German architect and designer
Ferdinand Kramer is born in 1898 in Frankfurt/Main. From 1919 he studies architecture with Theodor Fischer at the Munich Technical University. He switches to the Weimar Bauhaus, yet returns to Munich after a few months disappointed by the missing architecture training. Walter Gropius laments his leaving in a handwritten letter of several pages.

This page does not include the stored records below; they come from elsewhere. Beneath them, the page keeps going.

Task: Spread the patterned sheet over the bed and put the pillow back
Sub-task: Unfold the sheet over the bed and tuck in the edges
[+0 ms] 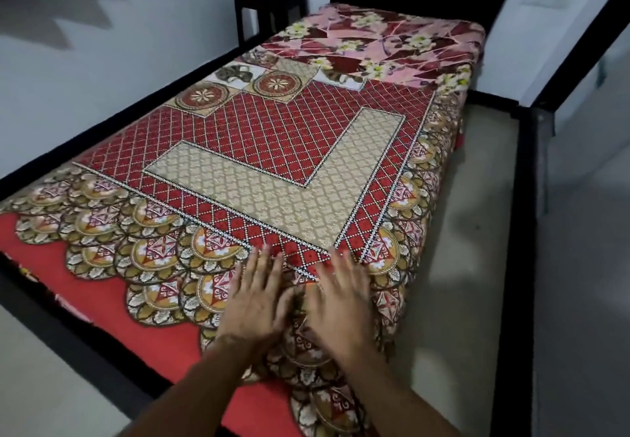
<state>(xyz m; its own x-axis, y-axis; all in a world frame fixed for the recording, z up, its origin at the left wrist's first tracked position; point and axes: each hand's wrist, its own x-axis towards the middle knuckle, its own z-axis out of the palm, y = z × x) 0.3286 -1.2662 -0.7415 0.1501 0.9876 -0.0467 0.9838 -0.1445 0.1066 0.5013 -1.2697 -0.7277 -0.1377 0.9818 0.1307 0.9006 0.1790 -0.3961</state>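
On bed (pixel 20 177), flat woven-patterned sheet (pixel 272 150), left hand (pixel 254 295), right hand (pixel 341 297) pressing.

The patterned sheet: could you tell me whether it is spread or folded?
Spread: the patterned sheet lies flat over the bed, draping past its near corner.

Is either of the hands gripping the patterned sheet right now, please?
No, the left hand and right hand both lie flat on the patterned sheet, fingers straight.
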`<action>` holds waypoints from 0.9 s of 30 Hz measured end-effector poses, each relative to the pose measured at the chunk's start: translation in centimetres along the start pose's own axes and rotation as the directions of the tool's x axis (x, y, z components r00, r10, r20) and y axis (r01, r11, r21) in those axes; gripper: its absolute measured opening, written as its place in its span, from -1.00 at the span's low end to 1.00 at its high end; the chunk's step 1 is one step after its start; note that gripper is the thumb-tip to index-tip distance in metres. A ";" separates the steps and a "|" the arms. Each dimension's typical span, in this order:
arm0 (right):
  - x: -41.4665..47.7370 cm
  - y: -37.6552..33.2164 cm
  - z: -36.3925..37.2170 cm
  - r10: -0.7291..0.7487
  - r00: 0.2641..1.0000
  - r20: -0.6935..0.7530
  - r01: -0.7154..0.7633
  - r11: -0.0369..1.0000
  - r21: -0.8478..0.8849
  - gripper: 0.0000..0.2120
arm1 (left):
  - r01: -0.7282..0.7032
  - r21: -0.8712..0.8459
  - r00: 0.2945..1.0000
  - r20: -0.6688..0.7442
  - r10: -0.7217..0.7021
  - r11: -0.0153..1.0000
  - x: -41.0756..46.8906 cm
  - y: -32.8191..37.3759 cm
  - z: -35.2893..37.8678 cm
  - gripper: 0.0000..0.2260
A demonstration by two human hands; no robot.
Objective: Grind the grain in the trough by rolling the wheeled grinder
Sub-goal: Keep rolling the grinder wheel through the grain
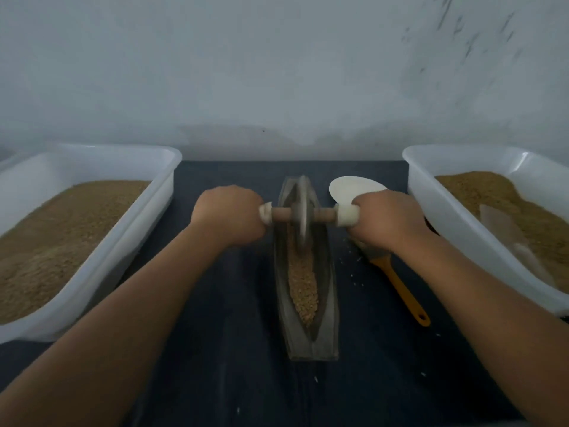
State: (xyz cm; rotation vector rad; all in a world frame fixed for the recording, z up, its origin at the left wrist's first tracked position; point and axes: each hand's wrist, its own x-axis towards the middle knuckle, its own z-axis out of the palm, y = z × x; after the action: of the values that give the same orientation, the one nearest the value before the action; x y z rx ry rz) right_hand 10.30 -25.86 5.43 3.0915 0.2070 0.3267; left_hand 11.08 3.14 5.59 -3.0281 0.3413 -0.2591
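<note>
Wheeled grinder [302, 211] stood upright in the far half of the trough [328, 306], its grey disc edge down in the channel. The wooden axle [322, 214] ran level across the trough, left to right, with pale wrapping on both ends.

Trough: long, grey, boat-shaped, lying lengthwise away from the person at the centre of the dark cloth [215, 349]. Grain [303, 288] filled the channel in a narrow strip from the wheel towards the near tip. The disc's lower edge met the far end of that strip.

Left hand [229, 214]: fingers curled fully round the left end of the axle, knuckles up, a bit of the wrapping showing at the thumb side. Right hand [385, 217]: likewise wrapped round the right end, with more of the wrapping exposed between fist and wheel. Both forearms reached in from the near corners.

Just behind the right hand lay a white oval scoop [351, 187], partly covered by the hand. Under and near the right wrist lay a brush with an orange handle [403, 291], handle pointing towards the person. A few loose grains [354, 268] were scattered on the cloth between trough and brush.

Left tub [138, 241], white plastic, held brown grain; right tub [446, 229] likewise, with a pale translucent object in it, not identifiable. Grey wall [277, 72] behind.
</note>
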 end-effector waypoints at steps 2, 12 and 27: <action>1.1 -0.3 0.6 -0.022 0.992 -0.128 0.024 1.000 0.009 -0.77 | 0.014 -0.015 0.999 -0.034 -0.014 1.000 1.4 -0.1 0.2 -0.75; -4.9 1.0 -3.0 -0.168 0.890 0.423 0.131 0.985 0.114 -0.83 | -0.141 -0.109 0.974 0.161 0.157 0.984 -6.9 -0.8 0.5 -0.81; -4.0 0.6 -1.4 -0.116 0.982 0.152 0.117 0.993 0.007 -0.76 | -0.107 -0.046 0.991 0.081 0.110 0.993 -6.2 -0.2 -0.1 -0.85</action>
State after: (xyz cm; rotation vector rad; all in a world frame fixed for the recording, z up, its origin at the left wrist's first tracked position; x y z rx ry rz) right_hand 6.16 -26.95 6.03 3.0664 0.3806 0.0869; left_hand 5.12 4.78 4.67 -3.0362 0.5083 -0.1197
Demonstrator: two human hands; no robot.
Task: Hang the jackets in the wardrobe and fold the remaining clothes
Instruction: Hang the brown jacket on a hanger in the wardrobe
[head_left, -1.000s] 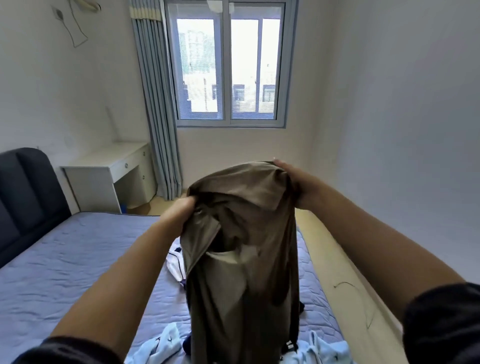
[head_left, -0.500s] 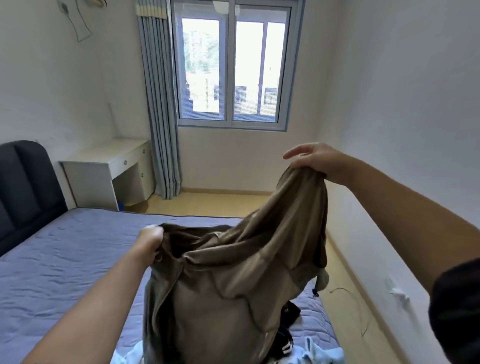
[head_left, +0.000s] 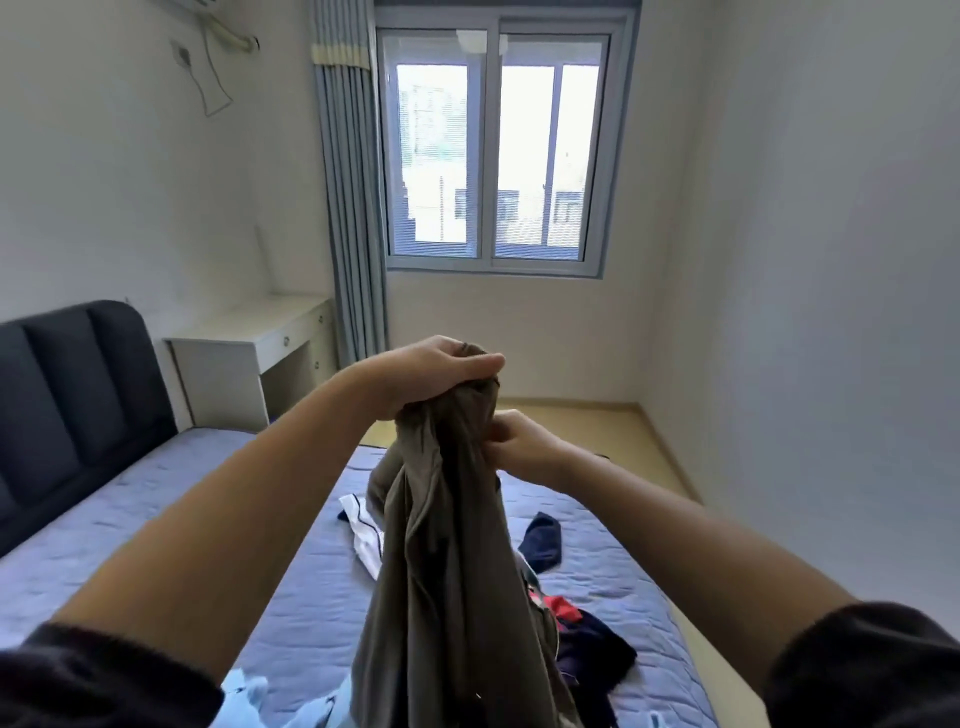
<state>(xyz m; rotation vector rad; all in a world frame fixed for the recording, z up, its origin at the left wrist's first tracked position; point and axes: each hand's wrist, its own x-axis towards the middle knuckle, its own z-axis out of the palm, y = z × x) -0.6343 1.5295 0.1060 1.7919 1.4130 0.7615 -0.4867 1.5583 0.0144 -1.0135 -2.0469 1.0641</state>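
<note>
Both hands hold the brown jacket (head_left: 447, 561) up over the bed (head_left: 130, 525): left hand (head_left: 436, 371) fisted round its top, right hand (head_left: 519, 447) pinching the side. It's bunched, so a slack pinch could drop it onto the other clothes (head_left: 592, 649).

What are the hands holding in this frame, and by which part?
Both hold the olive-brown garment. The left hand grips its bunched top end, and the right hand pinches the fabric just below that, on the garment's right edge.
</note>
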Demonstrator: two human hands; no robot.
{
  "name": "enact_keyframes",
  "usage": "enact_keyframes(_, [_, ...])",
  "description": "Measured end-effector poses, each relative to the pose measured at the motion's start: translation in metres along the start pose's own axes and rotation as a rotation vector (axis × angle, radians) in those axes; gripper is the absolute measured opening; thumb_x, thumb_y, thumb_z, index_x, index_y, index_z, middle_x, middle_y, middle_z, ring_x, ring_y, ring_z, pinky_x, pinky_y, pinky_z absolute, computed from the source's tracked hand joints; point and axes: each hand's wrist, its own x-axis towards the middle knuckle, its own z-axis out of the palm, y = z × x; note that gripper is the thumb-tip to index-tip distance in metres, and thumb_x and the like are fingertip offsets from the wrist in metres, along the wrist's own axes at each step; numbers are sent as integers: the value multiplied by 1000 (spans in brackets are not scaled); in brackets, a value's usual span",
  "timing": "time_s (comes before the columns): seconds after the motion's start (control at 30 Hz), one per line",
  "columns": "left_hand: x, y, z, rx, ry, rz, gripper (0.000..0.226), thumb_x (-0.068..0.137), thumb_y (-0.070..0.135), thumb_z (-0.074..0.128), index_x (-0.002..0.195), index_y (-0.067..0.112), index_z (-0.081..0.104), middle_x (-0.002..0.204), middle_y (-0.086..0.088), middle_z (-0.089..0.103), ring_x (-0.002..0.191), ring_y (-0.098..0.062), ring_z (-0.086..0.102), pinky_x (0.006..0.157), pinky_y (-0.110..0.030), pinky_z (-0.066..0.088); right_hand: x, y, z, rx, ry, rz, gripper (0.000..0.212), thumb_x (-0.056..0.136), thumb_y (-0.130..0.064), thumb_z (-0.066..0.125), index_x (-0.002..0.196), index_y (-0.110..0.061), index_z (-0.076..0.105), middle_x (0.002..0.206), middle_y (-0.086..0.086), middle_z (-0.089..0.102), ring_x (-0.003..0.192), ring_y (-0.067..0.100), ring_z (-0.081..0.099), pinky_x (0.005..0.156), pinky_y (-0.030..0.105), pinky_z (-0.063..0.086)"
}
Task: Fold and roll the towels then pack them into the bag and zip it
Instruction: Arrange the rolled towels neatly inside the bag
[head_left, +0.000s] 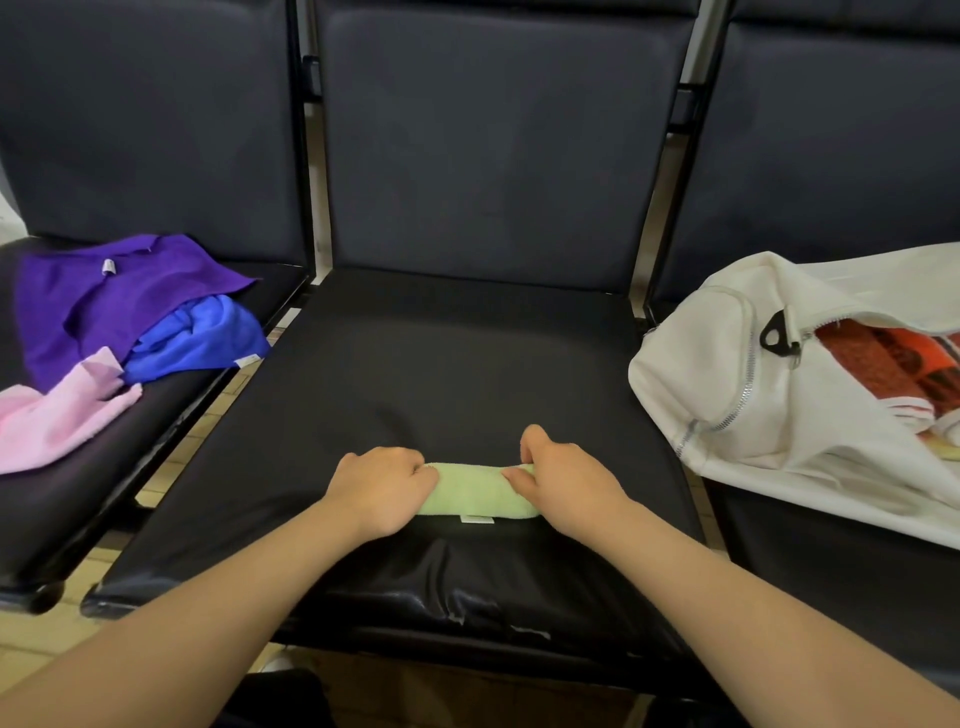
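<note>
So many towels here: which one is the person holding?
The light green towel on the middle seat, gripped by the left hand and right hand. The purple towel, blue towel and pink towel lie loose on the left seat.

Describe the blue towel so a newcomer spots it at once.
Look at the leftmost black padded seat, where three loose towels lie heaped. The crumpled royal-blue towel sits at the heap's right edge, partly under the purple towel, beside the pale pink towel; it alone is blue.
</note>
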Motion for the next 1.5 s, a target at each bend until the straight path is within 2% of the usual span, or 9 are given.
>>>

After completing his degree in 1922 Kramer designs small pieces of furniture and other commodities like the famous Kramer Oven. From 1925 he works under Ernst May at the municipal works service Frankfurt, where he designs numerous pieces of furniture and commodities for the settlements of New Frankfurt, and also participates in drafting the houses with access balconies for the settlement Westhausen. At the same time he also designs furniture for Thonet. From 1930 Kramer is self-employed. In 1938 Kramer emigrates to the US. In New York he works in Norman Bel Geddes office. He furnishes department stores, develops the shop furnishing system Vizual (1945-47) and designs Combination Furniture for sticking or screwing together as well as an umbrella of colored paper Rainbelle (1948-51). For the newly founded Frankfurt Institute of Social Research in New York Kramer builds settlements from 1939.
In 1952 Kramer returns to Germany. He was appointed to rebuild the Frankfurt/Main university. More than twenty buildings arose in his time as the university's master-builder: On a small area he created space for many students on the Bockenheim campus. Kramer's oeuvre gets honored with many prizes, awards and tributes during his lifetime.